RECORDED INFORMATION:
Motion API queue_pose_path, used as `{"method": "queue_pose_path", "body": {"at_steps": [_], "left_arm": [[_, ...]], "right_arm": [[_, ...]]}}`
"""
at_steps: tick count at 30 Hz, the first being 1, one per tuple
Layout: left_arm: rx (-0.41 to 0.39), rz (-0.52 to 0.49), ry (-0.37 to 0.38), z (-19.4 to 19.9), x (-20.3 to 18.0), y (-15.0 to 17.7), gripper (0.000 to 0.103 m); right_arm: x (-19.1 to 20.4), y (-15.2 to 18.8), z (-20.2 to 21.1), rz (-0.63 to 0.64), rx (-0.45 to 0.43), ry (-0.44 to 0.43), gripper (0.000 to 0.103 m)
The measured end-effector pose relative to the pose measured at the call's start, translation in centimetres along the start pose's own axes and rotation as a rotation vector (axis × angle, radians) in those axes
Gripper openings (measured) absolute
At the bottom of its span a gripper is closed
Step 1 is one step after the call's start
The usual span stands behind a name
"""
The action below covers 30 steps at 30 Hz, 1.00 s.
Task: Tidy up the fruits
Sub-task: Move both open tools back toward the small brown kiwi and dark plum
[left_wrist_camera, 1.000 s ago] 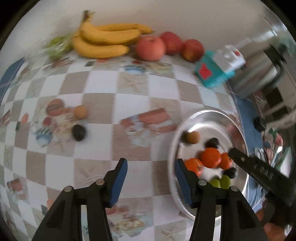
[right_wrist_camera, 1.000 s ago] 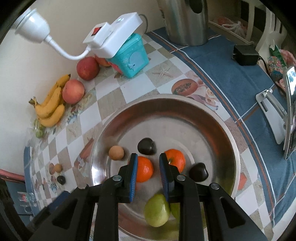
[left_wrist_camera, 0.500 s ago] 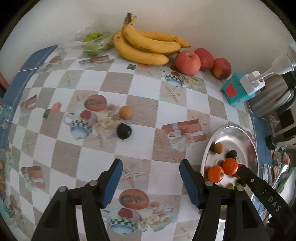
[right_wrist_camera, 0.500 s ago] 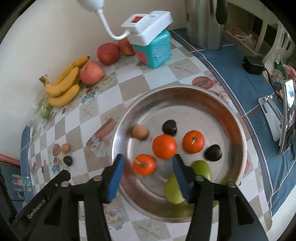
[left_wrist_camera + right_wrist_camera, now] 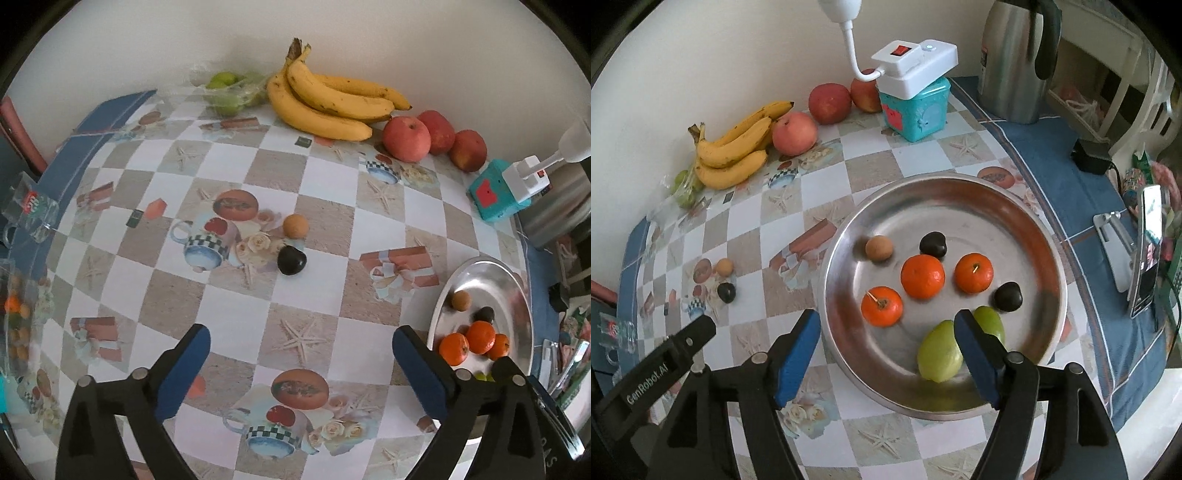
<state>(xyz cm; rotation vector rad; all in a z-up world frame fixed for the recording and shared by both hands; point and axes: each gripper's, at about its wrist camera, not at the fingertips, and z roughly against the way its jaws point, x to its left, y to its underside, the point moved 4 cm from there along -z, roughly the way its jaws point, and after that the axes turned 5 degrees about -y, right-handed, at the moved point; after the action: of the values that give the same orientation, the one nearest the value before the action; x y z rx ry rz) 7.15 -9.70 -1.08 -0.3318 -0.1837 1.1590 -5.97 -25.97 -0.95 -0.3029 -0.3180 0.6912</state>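
Since a second ago, both grippers have been drawn back and their jaws spread: the right gripper (image 5: 886,354), then nearly closed over the metal bowl (image 5: 1027,365), is now seen wide apart and holding nothing, one blue pad outside the bowl's near-left rim and the other above a green fruit (image 5: 940,356). The left gripper (image 5: 301,363) is likewise held wide apart and empty above the checkered tablecloth (image 5: 236,317) (more of the cloth is now taken in than before).

Inside the bowl are shown three oranges (image 5: 922,276), two dark fruits (image 5: 933,244), one small tan fruit (image 5: 879,248) near the left rim, and a second green fruit (image 5: 991,323) touching the first.

On the cloth, well apart from the bowl, a second small tan fruit (image 5: 295,226) and another dark fruit (image 5: 291,260) lie just beside each other — toward the middle of the surface. Along the far edge, against the wall, are ranged a bag of green fruit (image 5: 231,92), a bunch of bananas (image 5: 328,101) and three apples (image 5: 406,138) — with a teal box (image 5: 915,109) near the far-right corner.
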Motion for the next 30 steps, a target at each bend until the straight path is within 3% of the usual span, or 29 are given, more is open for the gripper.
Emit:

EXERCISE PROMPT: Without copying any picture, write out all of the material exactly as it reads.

TASK SOLUTION:
Motion API queue_pose_path, used as `{"method": "queue_pose_path", "body": {"at_steps": [_], "left_arm": [[_, ...]], "right_arm": [[_, ...]]}}`
"""
at_steps: tick count at 30 Hz, the first being 1, one per tuple
Layout: left_arm: rx (-0.41 to 0.39), rz (-0.52 to 0.49), ry (-0.37 to 0.38), z (-19.4 to 19.9), x (-20.3 to 18.0), y (-15.0 to 17.7), gripper (0.000 to 0.103 m); right_arm: x (-19.1 to 20.4), y (-15.2 to 18.8), z (-20.2 to 21.1), rz (-0.63 to 0.64), rx (-0.45 to 0.43), ry (-0.44 to 0.43), gripper (0.000 to 0.103 m)
The measured end-effector pose relative to the pose measured at the call's start, translation in centimetres along the start pose's own axes and rotation as a rotation vector (axis × angle, radians) in those axes
Gripper openings (measured) absolute
At the bottom of its span a gripper is closed
Step 1 is one step after the call's start
The usual span stands behind a name
"""
The action below covers 30 steps at 30 Hz, 1.00 s.
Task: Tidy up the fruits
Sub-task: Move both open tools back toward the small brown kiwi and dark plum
[left_wrist_camera, 1.000 s ago] 
[right_wrist_camera, 1.000 s ago] 
[left_wrist_camera, 0.500 s ago] 
[right_wrist_camera, 0.500 s ago] 
[left_wrist_camera + right_wrist_camera, now] 
<state>(xyz cm; rotation vector rad; all in a z-up world frame fixed for the recording and shared by both hands; point and axes: each gripper's, at about its wrist camera, not at the fingertips, and z roughly against the way its jaws point, x to its left, y to its underside, the point moved 4 cm from there along -z, roughly the way its jaws point, and after that the axes turned 5 degrees about -y, right-handed, at the moved point; after the action: of the values that give the same orientation, the one nearest the value before the action; x y z rx ry rz) 7.15 -9.70 -1.08 -0.3318 -0.1837 1.1590 -5.97 -25.97 -0.95 -0.3029 -0.3180 0.6912</state>
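Since a second ago, both grippers have been drawn back and their jaws spread: the right gripper (image 5: 886,354), then nearly closed over the metal bowl (image 5: 1027,365), is now seen wide apart and holding nothing, one blue pad outside the bowl's near-left rim and the other above a green fruit (image 5: 940,356). The left gripper (image 5: 301,363) is likewise held wide apart and empty above the checkered tablecloth (image 5: 236,317) (more of the cloth is now taken in than before).

Inside the bowl are shown three oranges (image 5: 922,276), two dark fruits (image 5: 933,244), one small tan fruit (image 5: 879,248) near the left rim, and a second green fruit (image 5: 991,323) touching the first.

On the cloth, well apart from the bowl, a second small tan fruit (image 5: 295,226) and another dark fruit (image 5: 291,260) lie just beside each other — toward the middle of the surface. Along the far edge, against the wall, are ranged a bag of green fruit (image 5: 231,92), a bunch of bananas (image 5: 328,101) and three apples (image 5: 406,138) — with a teal box (image 5: 915,109) near the far-right corner.
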Motion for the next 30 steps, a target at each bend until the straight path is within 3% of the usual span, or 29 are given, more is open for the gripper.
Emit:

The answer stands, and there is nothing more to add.